> **INPUT MATERIAL**
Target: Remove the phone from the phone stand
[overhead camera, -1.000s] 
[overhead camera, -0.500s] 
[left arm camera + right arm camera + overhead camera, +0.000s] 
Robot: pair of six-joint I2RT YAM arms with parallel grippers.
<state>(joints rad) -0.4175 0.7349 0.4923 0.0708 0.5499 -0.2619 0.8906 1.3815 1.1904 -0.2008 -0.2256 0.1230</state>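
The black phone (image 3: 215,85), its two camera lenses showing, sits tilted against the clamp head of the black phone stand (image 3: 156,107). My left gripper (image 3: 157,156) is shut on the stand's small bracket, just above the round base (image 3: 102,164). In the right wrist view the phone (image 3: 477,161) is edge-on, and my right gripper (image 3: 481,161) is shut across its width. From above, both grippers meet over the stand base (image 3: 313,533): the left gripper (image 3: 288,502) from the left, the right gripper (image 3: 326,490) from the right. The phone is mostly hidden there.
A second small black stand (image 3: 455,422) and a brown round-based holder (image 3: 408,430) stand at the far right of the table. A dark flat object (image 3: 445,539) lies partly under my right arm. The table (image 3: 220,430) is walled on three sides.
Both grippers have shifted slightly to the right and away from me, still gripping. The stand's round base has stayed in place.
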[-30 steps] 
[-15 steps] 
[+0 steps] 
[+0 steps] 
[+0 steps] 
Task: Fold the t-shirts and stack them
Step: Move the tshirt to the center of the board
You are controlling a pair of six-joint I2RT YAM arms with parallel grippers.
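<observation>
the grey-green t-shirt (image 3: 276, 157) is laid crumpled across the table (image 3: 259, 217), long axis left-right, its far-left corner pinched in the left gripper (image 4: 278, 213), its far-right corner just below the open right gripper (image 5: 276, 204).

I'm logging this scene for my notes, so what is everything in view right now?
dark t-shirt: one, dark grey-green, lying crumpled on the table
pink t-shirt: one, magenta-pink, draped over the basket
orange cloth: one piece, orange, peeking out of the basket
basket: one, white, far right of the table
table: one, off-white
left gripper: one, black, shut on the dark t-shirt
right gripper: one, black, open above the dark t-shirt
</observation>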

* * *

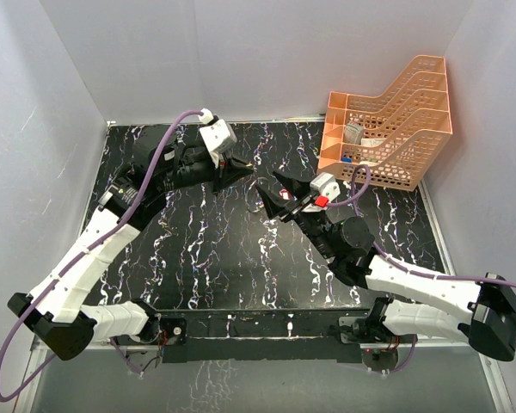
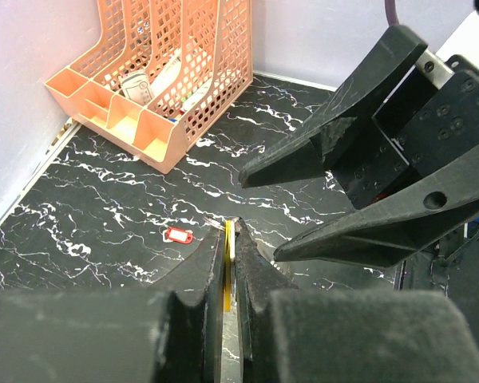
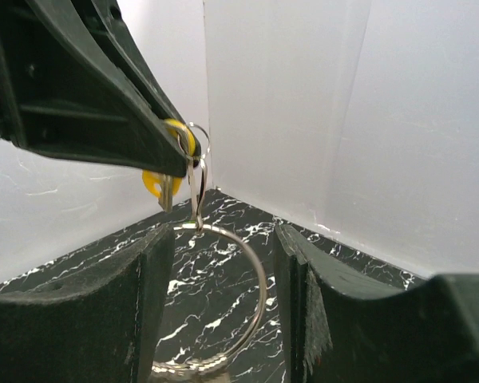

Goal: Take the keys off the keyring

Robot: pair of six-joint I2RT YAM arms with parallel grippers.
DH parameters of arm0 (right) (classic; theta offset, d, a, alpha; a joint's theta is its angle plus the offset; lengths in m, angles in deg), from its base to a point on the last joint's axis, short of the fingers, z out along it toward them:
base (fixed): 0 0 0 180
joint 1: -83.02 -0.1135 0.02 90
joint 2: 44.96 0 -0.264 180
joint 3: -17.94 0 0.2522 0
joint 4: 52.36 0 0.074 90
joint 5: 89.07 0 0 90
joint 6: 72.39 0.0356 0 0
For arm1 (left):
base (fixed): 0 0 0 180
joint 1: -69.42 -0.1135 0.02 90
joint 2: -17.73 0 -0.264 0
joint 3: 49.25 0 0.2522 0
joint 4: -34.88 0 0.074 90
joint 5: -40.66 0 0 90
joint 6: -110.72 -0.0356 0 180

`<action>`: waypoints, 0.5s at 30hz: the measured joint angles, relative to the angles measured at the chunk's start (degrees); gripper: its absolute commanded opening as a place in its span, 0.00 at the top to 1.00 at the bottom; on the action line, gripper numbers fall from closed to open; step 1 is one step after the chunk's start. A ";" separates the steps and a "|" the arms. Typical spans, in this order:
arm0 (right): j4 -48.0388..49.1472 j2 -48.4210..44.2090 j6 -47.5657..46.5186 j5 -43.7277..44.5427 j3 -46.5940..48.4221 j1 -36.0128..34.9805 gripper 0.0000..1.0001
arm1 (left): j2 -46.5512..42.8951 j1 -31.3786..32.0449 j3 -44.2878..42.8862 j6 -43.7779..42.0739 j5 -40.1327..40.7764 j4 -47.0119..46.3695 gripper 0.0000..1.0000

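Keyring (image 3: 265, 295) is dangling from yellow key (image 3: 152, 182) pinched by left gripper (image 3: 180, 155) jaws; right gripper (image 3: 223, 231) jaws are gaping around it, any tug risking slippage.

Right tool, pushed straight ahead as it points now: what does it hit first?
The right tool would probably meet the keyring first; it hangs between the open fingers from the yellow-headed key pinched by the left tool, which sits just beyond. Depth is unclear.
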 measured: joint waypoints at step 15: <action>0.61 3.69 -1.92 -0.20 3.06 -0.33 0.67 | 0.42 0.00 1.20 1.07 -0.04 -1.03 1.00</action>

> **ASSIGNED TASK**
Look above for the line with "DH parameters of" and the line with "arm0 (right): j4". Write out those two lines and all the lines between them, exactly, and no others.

> **SOLUTION TO THIS TASK**
DH parameters of arm0 (right) (classic; theta offset, d, a, alpha; a joint's theta is its angle plus the offset; lengths in m, angles in deg), from its base to a point on the last joint's axis, short of the fingers, z out along it toward them:
base (fixed): 0 0 0 180
joint 1: -83.02 -0.1135 0.02 90
joint 2: 44.96 0 -0.264 180
joint 3: -17.94 0 0.2522 0
joint 4: 52.36 0 0.074 90
joint 5: 89.07 0 0 90
joint 6: 72.39 0.0356 0 0
For arm1 (left):
base (fixed): 0 0 0 180
joint 1: -69.42 -0.1135 0.02 90
joint 2: -17.73 0 -0.264 0
joint 3: 49.25 0 0.2522 0
joint 4: -34.88 0 0.074 90
joint 5: -40.66 0 0 90
joint 6: -110.72 -0.0356 0 180

`<action>`: waypoints, 0.5s at 30hz: the measured joint angles, relative to the angles measured at the chunk's start (degrees); gripper: its absolute commanded opening as a place in its span, 0.00 at the top to 1.00 at the bottom; on the action line, gripper numbers fall from closed to open; step 1 is one step after the chunk's start. A ";" separates the steps and a "|" the arms. Typical spans, in this order:
arm0 (right): j4 -48.0388..49.1472 j2 -48.4210..44.2090 j6 -47.5657..46.5186 j5 -43.7277..44.5427 j3 -46.5940..48.4221 j1 -36.0128..34.9805 gripper 0.0000..1.0001

Nothing else is needed to complete the exercise.